- **What is expected**
Among the entries below, find every line that contains the string "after", then copy it.

- **Data section**
# # #

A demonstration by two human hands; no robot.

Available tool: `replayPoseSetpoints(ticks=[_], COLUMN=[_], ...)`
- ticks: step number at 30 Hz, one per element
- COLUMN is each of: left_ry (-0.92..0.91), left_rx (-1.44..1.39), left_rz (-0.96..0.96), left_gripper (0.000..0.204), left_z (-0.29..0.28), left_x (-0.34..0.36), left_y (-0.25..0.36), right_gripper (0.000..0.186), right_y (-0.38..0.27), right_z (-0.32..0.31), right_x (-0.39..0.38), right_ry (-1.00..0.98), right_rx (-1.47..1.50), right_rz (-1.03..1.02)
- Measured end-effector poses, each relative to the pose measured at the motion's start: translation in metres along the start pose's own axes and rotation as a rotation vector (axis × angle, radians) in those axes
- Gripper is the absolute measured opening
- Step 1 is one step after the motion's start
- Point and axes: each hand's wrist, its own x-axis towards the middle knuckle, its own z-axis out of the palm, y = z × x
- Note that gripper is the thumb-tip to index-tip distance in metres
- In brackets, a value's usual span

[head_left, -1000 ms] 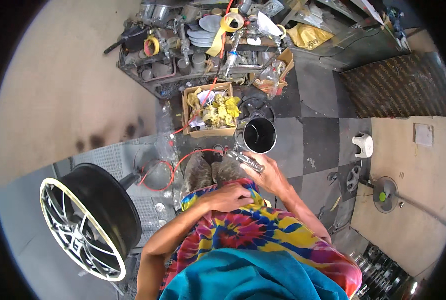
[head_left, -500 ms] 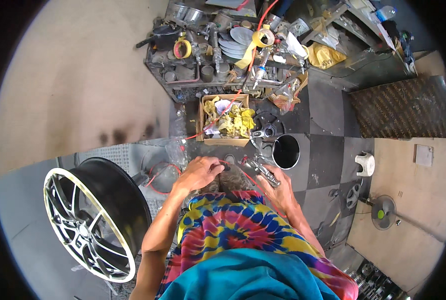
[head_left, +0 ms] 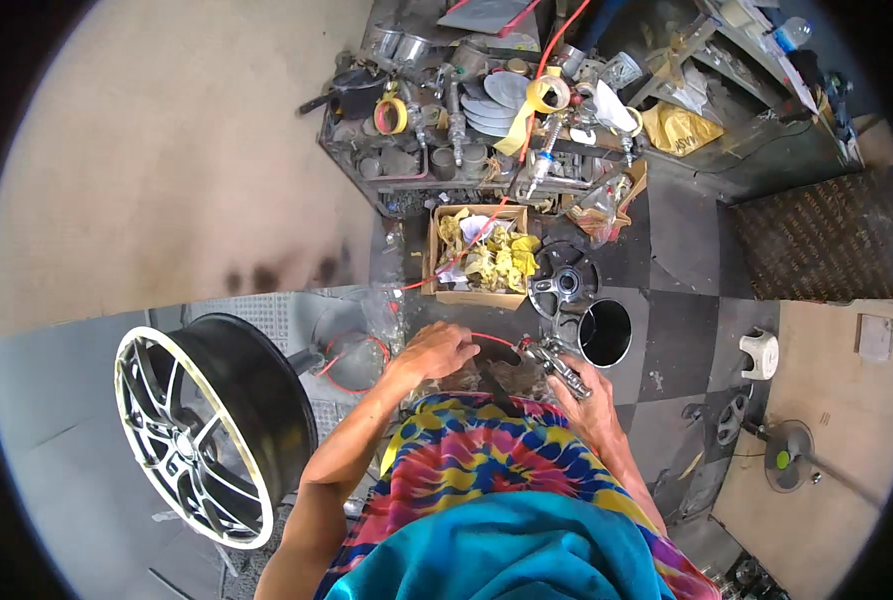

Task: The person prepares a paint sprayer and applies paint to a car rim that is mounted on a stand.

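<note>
A silver metal spray gun (head_left: 554, 366) with a red fitting sits in my right hand (head_left: 590, 394), whose fingers are wrapped round it. Close to the gun's front end runs a thin red hose (head_left: 493, 338). My left hand (head_left: 440, 350) is in front of my body, its fingers curled and pressed together near the hose; whatever they may hold is hidden. To the left stands a wheel rim (head_left: 194, 440), with a black barrel, silver-edged spokes and a pale yellowish lip. Both hands are apart from it.
A cardboard box (head_left: 478, 298) of crumpled yellow paper lies ahead, beside a dark wheel-like disc (head_left: 564, 282) and a black bucket (head_left: 604, 333). Behind is a cluttered workbench (head_left: 406, 182). At right are a white stool (head_left: 759, 354) and a fan (head_left: 788, 456).
The whole view has shifted, so the surroundings sit further right and slightly lower. Both hands keep nearly the same places in front of me, and the right still grips the spray gun.
</note>
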Motion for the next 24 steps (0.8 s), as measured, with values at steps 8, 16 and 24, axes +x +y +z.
replayPoseSetpoints(ticks=[8,16,24], left_ry=[0.017,-0.111,-0.130], left_rx=[0.031,0.025,-0.178], left_rz=[-0.084,-0.061,-0.125], left_gripper=[0.035,0.035,0.034], left_z=[0.033,0.144,0.186], left_x=[0.078,0.130,0.161], left_y=[0.083,0.170,0.215], right_gripper=[0.041,0.037,0.039], right_y=[0.095,0.200,0.243], right_z=[-0.069,-0.167,-0.231], right_x=[-0.012,0.013,0.039], right_ry=[-0.025,-0.115,-0.047], right_rx=[0.094,0.032,0.078], right_rz=[-0.005,-0.170,-0.162])
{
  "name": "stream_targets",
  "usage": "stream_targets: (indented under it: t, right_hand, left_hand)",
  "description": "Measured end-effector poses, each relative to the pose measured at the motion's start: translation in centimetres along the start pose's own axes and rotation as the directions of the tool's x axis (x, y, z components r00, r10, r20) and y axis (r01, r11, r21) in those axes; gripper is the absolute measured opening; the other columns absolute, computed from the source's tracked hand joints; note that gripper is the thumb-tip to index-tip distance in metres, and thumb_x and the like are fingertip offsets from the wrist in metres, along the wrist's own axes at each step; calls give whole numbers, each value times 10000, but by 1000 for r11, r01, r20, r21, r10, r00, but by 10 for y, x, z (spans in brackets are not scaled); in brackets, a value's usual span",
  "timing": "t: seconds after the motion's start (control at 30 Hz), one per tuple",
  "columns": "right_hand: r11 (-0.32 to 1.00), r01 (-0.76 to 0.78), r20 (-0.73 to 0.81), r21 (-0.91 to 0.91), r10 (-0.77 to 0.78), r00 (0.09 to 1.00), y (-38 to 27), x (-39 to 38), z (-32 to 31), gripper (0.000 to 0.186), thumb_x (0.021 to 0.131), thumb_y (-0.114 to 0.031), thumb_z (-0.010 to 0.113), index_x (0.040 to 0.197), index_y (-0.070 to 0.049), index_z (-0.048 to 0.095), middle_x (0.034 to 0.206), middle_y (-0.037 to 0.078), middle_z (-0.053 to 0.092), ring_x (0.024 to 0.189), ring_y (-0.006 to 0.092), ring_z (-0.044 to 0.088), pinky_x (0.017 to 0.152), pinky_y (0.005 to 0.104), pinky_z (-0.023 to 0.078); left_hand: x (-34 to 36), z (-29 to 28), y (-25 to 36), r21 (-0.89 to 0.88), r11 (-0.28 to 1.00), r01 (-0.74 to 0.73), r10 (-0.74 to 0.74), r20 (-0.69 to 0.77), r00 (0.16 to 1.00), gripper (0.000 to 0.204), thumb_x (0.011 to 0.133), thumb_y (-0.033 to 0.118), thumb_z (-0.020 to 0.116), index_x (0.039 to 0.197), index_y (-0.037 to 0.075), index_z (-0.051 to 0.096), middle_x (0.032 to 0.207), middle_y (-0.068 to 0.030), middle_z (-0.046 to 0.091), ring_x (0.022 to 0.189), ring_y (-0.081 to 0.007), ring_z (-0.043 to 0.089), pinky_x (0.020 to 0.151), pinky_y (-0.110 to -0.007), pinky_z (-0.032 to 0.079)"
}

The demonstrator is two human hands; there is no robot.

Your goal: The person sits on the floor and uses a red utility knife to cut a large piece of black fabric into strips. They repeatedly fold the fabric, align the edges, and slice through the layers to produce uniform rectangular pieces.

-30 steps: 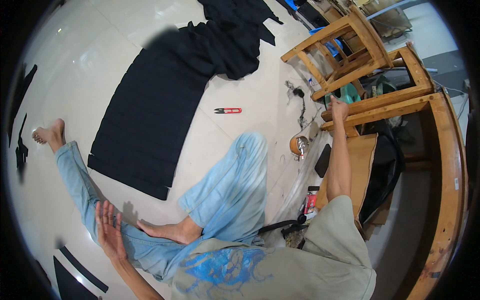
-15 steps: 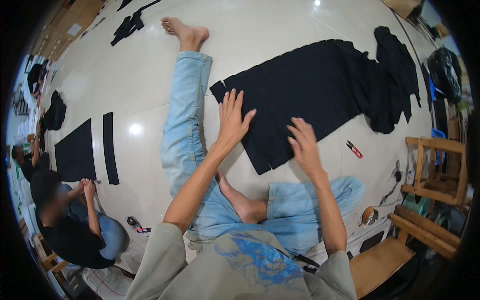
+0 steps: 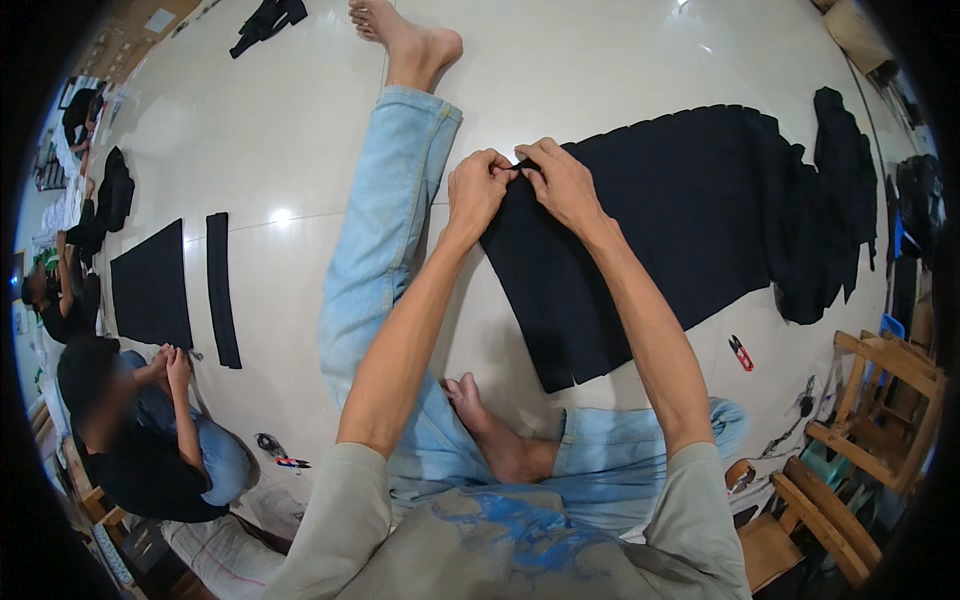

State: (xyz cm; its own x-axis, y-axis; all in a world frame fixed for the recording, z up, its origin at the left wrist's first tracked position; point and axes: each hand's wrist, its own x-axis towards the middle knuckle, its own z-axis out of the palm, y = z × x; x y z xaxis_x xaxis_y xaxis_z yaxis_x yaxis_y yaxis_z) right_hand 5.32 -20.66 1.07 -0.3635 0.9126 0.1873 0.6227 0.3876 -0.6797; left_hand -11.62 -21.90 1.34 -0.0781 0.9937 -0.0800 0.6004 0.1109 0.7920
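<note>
A long black cloth (image 3: 660, 230) lies spread on the pale tiled floor in front of me, running to the right. My left hand (image 3: 478, 190) and my right hand (image 3: 560, 180) pinch its near left edge close together, knuckles almost touching. My left leg in light blue jeans (image 3: 385, 220) stretches out just left of the cloth, bare foot (image 3: 410, 35) at the top. My other foot (image 3: 495, 440) is tucked in below the cloth.
Small red-handled snips (image 3: 740, 352) lie on the floor right of the cloth. Wooden chair frames (image 3: 880, 400) stand at the right. At the left sits a person in black (image 3: 140, 440) beside two black cloth pieces (image 3: 150, 285). More dark cloth (image 3: 265, 18) lies at the top.
My view has swung from the chairs to the cloth. Both hands, flat on the cloth half a second ago, have closed and now pinch its left edge.
</note>
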Motion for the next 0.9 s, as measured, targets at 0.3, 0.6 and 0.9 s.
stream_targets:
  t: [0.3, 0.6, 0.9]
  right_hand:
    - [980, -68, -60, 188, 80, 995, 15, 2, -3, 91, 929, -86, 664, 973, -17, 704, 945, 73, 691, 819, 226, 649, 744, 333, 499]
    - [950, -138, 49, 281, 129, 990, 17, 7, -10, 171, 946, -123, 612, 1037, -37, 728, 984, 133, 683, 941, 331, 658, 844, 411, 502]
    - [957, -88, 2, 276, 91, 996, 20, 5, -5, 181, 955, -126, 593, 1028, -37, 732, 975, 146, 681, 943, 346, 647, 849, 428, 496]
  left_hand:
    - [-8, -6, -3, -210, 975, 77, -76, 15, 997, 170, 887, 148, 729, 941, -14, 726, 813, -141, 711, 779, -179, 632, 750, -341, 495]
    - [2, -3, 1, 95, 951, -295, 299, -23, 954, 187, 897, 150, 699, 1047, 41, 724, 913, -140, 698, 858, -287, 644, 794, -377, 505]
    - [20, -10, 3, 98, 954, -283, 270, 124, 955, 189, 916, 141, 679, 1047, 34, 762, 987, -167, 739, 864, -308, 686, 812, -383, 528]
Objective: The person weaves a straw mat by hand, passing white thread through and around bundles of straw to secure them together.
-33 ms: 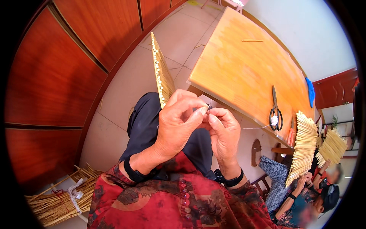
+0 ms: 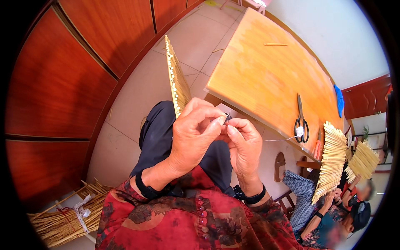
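My left hand [image 2: 193,129] is closed in a pinch, a pale bit of thread showing at its fingertips. Facing it, my right hand [image 2: 243,141] pinches a thin dark needle [image 2: 228,118]. The fingertips of both hands nearly meet above my lap. White thread [image 2: 277,140] stretches from behind my right hand to a small white ball of thread [image 2: 300,131] by the scissors' handles. Just beyond my left hand, a panel of straw stalks [image 2: 177,79] stands on edge, its lower end hidden by that hand.
On the wooden table [image 2: 258,71] lie black-handled scissors [image 2: 300,114], a loose stalk [image 2: 276,44] and a blue cloth [image 2: 338,101]. Bundled straw [image 2: 68,218] sits at lower left beside red-brown cabinets [image 2: 62,79]. At right, a person [image 2: 321,225] holds another straw panel [image 2: 332,160].
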Demonstrator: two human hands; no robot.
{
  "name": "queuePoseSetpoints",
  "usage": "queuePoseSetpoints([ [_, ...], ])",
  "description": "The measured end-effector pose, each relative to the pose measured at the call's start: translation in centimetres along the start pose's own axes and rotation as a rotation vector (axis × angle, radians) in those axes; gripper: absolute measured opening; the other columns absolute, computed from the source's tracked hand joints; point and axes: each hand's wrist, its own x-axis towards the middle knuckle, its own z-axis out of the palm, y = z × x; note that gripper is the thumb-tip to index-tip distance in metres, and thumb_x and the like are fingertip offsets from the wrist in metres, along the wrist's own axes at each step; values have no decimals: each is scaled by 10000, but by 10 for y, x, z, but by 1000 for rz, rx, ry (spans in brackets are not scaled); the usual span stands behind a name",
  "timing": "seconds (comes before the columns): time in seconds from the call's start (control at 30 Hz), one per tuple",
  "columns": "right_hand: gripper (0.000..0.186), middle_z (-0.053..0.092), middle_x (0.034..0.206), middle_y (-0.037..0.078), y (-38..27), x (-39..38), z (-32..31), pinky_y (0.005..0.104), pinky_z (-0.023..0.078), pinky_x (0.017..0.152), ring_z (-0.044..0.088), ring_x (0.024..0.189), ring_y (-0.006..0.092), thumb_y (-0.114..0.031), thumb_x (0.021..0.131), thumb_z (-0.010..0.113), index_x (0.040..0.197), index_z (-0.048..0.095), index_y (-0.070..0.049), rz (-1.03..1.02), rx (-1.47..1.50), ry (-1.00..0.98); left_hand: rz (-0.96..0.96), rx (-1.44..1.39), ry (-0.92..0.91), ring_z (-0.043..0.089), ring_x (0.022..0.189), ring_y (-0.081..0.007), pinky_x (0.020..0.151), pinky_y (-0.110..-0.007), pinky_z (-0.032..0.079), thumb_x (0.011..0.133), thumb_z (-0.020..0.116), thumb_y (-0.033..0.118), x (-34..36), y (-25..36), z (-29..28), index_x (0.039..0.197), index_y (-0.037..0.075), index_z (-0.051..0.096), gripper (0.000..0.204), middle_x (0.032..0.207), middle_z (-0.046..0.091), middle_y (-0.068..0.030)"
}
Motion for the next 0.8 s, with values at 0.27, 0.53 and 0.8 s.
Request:
queuePoseSetpoints([
  [0.27,94,576,873,101,6,1,0,328,539,723,610,801,198,-1,856,519,929,545,51,8,33,5,0,59,34,436,656,-33,568,-163,353,760,550,-101,1,3,-1,822,-11,579,113,829,476,-19],
  [0.53,91,584,868,113,8,3,0,332,538,727,615,814,209,4,859,511,932,541,48,21,53,2,-39,70,30,466,668,-32,583,-155,405,765,547,-100,1,1,-1,816,-22,572,96,837,471,-24],
  [0.8,89,588,871,113,8,2,0,330,535,732,614,812,205,1,859,511,924,547,51,10,41,-1,-49,89,24,464,666,-34,585,-161,400,767,545,-96,2,2,-1,807,-22,571,88,820,474,-20],
])
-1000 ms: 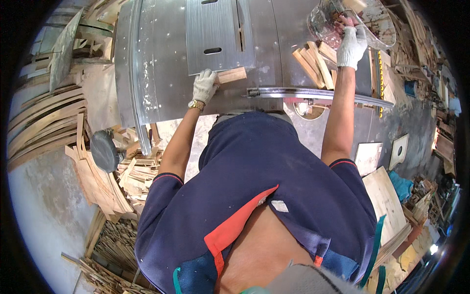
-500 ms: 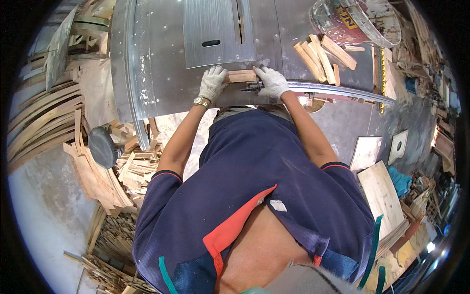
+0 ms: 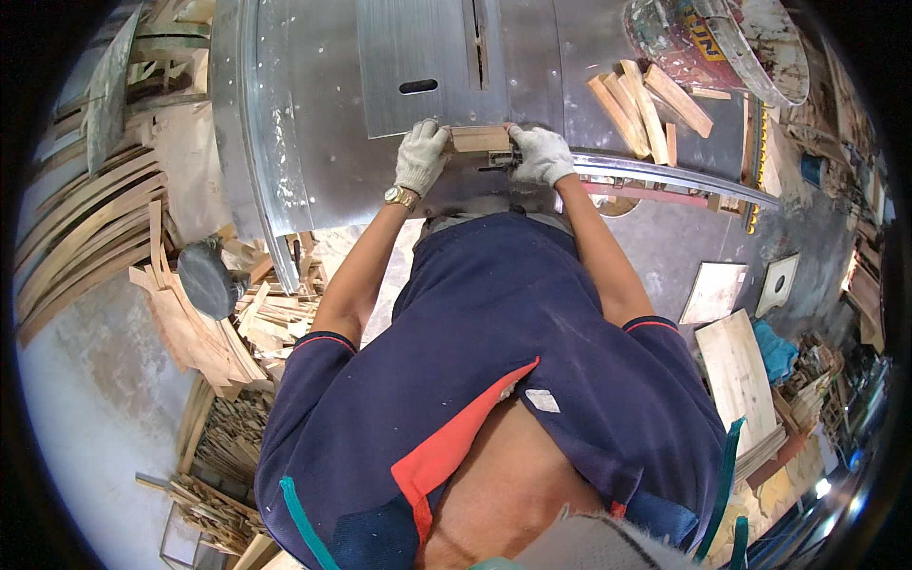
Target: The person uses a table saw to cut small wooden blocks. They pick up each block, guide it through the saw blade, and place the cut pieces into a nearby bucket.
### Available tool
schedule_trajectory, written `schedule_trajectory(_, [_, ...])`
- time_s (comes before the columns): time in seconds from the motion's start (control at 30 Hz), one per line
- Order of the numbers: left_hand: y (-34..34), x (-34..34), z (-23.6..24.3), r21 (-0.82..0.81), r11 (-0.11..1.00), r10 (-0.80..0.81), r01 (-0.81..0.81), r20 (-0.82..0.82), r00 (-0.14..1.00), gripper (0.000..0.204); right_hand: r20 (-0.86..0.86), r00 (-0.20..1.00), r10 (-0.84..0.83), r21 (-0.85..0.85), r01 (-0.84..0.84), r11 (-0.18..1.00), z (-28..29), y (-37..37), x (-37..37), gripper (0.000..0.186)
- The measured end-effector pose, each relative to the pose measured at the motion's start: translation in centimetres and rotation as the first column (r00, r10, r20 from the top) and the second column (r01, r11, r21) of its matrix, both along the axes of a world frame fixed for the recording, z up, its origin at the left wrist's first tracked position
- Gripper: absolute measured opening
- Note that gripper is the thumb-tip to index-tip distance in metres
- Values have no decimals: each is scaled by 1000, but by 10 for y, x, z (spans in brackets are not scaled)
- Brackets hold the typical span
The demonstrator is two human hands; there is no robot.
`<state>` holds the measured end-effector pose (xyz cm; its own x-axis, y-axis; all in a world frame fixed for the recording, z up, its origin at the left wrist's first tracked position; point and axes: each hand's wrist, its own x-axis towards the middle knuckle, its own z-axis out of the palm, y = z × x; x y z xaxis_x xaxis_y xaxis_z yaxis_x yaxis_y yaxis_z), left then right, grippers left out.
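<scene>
A short pale wooden block (image 3: 480, 139) lies crosswise on the grey metal saw table (image 3: 313, 142), at the near edge of a brushed metal plate (image 3: 404, 47). My left hand (image 3: 421, 157), in a white knit glove, grips the block's left end with bent fingers. At the other end my right hand (image 3: 542, 155), gloved alike, closes on the block. Just under the block, beside my right hand, sits a small dark metal fitting (image 3: 498, 161). Straight ahead of the block runs a narrow slot (image 3: 478, 47) with a thin blade in it.
Several wood strips (image 3: 646, 109) lie to the right on the table, near a paint-stained bucket (image 3: 712, 47). A metal rail (image 3: 665, 172) runs along the table's right front edge. Wood offcuts (image 3: 271, 318) are heaped at the lower left, beside a round dark stool top (image 3: 211, 278).
Both hands have moved the block slightly forward, so it now meets the near edge of the metal plate. The whole view has shifted a little.
</scene>
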<state>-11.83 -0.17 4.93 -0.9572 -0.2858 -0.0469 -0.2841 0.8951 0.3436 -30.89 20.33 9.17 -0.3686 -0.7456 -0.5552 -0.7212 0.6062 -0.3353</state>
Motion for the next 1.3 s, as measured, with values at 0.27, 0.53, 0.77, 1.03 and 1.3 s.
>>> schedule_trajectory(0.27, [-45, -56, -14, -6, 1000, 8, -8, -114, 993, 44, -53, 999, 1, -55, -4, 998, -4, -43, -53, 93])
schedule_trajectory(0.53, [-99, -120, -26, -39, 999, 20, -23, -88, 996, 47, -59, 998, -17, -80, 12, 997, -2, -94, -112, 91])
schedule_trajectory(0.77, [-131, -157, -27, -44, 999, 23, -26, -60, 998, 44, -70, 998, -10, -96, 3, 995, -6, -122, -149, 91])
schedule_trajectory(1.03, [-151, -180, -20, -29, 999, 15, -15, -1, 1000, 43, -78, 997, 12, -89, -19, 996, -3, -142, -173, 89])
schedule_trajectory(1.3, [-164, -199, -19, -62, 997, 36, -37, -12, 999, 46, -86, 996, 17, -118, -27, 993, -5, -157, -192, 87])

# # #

- **Exercise result**
- Step 1 is one step after the motion's start
  "timing": "t: seconds after the motion's start (control at 30 Hz), one per tuple",

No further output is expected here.